* _Problem requirements_: Retype the listing below line for line, but only from the line with "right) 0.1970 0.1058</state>" down to the line with "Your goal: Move", inclusive. Pictures stay out.

* _Data for this task_:
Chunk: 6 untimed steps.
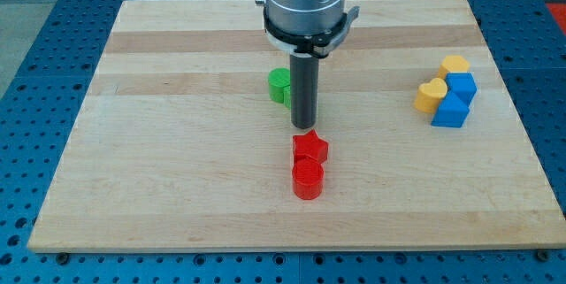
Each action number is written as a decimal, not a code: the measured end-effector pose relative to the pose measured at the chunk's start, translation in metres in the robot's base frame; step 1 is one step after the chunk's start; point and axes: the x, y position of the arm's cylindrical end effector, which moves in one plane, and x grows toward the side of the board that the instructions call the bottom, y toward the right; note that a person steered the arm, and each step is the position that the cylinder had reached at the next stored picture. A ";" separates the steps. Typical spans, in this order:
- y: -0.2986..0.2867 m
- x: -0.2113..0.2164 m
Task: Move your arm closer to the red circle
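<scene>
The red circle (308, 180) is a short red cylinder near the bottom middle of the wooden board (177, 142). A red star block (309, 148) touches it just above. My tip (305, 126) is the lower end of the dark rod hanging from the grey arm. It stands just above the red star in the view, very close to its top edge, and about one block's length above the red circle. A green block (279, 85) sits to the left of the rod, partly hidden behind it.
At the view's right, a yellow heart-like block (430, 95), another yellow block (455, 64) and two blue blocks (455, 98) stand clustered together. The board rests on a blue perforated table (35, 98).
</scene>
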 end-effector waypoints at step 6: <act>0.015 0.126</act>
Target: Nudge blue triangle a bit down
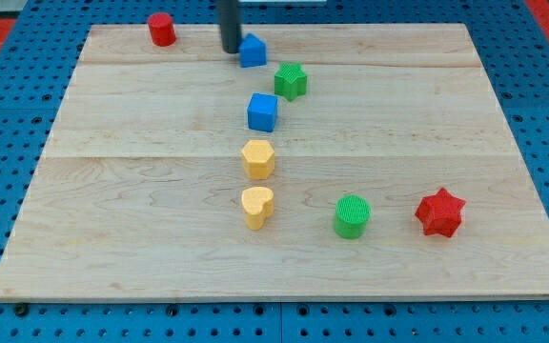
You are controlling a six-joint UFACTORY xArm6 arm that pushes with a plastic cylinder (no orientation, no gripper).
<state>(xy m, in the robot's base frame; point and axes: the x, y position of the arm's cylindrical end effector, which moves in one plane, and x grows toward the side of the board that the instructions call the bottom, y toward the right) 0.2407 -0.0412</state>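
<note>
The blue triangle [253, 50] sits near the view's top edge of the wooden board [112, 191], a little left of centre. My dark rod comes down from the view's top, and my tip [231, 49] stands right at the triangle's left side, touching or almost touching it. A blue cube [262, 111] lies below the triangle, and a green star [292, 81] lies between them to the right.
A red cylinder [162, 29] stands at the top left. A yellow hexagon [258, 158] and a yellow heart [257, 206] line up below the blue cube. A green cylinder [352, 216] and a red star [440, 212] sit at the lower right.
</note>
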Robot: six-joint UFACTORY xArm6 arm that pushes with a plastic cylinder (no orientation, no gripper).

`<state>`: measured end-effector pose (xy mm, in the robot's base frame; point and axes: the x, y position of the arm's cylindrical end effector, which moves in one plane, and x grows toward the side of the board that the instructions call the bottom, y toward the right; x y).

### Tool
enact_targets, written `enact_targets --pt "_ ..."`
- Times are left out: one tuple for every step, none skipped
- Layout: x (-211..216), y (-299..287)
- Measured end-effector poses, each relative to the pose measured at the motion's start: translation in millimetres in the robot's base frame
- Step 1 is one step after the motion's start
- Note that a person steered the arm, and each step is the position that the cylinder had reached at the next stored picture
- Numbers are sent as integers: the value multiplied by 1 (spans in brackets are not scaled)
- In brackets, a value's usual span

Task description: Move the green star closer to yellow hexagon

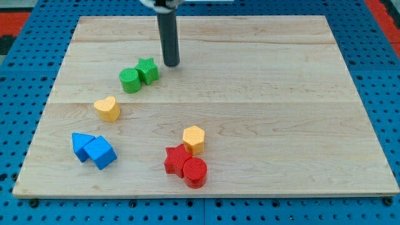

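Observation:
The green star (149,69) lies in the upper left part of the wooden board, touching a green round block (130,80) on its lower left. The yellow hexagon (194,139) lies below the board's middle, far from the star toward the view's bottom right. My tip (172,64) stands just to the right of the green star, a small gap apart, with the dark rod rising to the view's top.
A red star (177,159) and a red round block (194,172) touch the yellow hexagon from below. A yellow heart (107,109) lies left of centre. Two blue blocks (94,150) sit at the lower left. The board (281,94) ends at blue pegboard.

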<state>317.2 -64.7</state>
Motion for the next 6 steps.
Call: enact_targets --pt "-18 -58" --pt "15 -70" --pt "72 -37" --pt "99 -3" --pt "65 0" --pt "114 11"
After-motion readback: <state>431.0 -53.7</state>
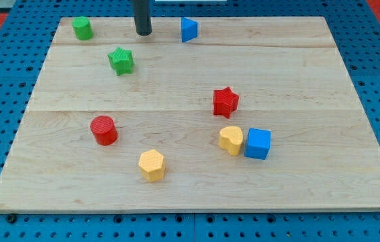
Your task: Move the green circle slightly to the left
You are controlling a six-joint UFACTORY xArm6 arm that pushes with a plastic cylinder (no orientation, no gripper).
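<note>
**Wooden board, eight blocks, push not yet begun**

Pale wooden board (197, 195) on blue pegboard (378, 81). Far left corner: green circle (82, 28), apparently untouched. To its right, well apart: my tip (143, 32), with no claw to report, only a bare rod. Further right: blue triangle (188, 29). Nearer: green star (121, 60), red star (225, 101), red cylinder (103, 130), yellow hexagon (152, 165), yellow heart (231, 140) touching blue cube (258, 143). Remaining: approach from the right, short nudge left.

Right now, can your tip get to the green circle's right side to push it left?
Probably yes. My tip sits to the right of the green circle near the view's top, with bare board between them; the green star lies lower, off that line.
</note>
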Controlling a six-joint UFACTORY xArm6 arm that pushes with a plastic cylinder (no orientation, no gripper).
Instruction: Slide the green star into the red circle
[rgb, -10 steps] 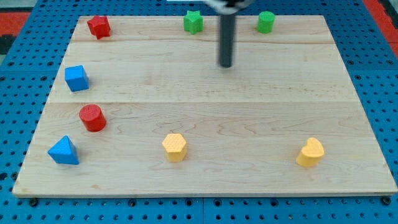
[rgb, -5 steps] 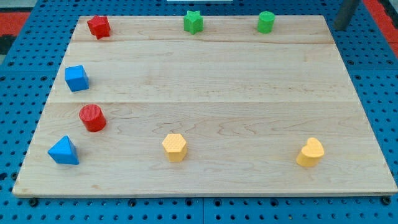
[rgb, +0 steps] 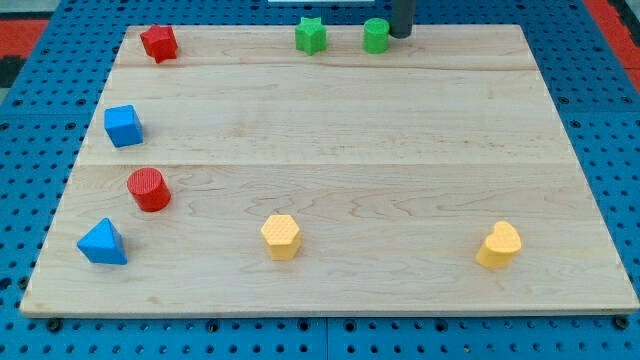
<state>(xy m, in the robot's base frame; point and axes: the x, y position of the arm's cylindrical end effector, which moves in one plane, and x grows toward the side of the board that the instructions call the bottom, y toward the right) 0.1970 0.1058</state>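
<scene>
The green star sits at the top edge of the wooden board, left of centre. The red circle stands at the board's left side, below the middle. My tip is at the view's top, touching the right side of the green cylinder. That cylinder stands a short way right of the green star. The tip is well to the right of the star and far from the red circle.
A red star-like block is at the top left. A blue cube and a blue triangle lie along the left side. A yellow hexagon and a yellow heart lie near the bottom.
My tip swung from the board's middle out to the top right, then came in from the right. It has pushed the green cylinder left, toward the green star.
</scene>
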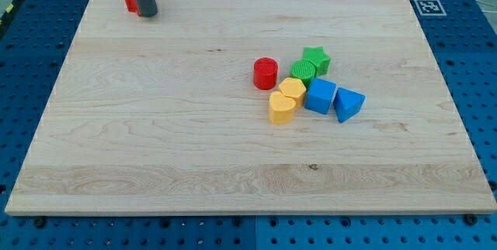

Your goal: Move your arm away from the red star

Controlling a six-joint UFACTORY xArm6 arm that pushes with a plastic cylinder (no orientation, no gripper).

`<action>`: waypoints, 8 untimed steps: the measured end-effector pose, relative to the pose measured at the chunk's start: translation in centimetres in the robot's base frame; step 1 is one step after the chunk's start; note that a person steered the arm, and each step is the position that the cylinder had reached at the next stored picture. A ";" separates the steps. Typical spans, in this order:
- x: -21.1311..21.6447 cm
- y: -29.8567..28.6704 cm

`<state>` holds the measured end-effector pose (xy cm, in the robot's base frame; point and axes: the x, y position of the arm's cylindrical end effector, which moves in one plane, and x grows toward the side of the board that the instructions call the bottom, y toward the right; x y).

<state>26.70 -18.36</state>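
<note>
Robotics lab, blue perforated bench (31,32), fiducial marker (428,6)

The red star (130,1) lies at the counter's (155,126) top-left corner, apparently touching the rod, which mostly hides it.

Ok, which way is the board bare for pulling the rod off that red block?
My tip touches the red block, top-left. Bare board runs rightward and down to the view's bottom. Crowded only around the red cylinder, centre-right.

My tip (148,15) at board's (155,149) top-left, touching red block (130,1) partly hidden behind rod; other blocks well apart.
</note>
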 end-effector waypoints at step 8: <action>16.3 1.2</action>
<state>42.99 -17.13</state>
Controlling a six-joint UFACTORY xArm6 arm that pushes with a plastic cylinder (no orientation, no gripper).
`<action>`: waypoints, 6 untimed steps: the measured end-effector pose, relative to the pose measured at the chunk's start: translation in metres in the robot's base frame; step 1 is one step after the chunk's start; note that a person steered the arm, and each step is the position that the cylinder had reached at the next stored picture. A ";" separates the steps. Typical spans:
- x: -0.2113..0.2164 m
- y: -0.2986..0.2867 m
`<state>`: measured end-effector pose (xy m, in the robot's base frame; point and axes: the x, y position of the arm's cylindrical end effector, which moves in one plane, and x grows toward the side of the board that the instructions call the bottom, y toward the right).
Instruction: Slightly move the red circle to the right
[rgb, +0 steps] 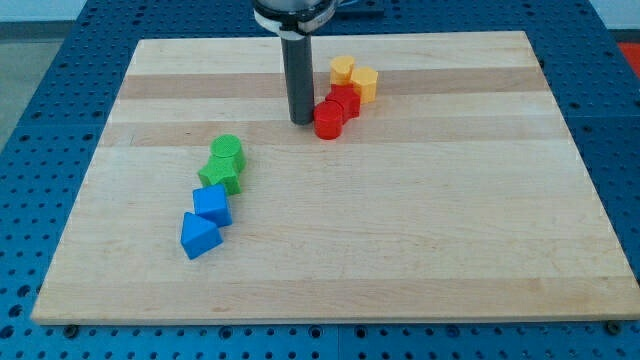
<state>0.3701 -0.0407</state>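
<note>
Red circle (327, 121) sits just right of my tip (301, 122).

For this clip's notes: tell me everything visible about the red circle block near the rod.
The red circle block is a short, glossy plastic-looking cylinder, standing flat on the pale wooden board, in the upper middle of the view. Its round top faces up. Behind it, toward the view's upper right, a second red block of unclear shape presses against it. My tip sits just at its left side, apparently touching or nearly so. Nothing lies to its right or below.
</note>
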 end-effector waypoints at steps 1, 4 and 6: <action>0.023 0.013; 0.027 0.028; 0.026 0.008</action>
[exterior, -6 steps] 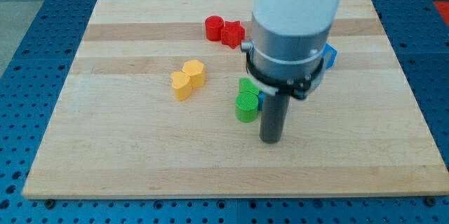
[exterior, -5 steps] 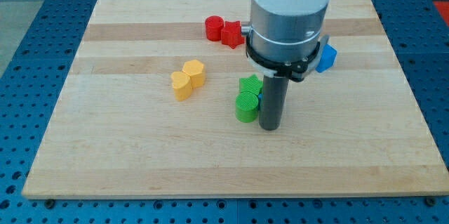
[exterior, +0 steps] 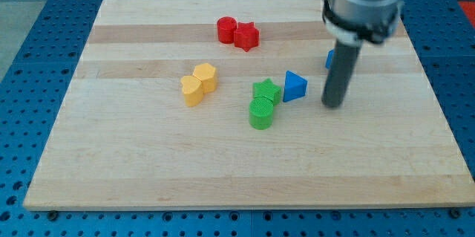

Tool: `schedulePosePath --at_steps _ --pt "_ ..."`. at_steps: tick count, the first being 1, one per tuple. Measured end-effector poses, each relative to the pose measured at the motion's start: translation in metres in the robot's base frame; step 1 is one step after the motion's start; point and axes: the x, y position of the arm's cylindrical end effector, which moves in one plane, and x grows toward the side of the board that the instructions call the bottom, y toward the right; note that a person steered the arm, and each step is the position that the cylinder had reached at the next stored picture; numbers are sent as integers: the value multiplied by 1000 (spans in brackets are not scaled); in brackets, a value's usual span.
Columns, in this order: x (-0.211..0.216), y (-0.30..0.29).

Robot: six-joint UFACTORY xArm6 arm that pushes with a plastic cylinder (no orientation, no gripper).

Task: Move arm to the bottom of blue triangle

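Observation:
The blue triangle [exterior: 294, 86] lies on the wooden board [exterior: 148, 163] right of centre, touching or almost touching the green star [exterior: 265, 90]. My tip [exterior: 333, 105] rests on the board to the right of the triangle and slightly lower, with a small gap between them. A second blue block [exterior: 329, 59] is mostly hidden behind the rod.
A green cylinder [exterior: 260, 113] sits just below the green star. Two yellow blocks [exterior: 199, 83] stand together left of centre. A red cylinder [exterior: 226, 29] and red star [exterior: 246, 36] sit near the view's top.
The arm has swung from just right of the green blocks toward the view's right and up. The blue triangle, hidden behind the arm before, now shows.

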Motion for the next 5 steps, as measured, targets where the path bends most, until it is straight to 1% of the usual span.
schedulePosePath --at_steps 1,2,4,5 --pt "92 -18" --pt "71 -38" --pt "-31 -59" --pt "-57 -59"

* _Written solution_:
<state>(xy m, in the robot's base frame; point and axes: the x, y position of the arm's cylindrical end effector, which moves in one plane, and x grows toward the side of the board that the instructions call the bottom, y toward the right) 0.1970 0.1058</state>
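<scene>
The green star sits at the top edge of the wooden board, left of centre. The red circle stands at the board's left side, below the middle. My tip is at the view's top, touching the right side of the green cylinder. That cylinder stands a short way right of the green star. The tip is well to the right of the star and far from the red circle.
A red star-like block is at the top left. A blue cube and a blue triangle lie along the left side. A yellow hexagon and a yellow heart lie near the bottom.
My tip swung from the board's middle out to the top right, then came in from the right. It has pushed the green cylinder left, toward the green star.
</scene>
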
Your goal: Move your arm away from the red star

No further output is required, since the answer is complete.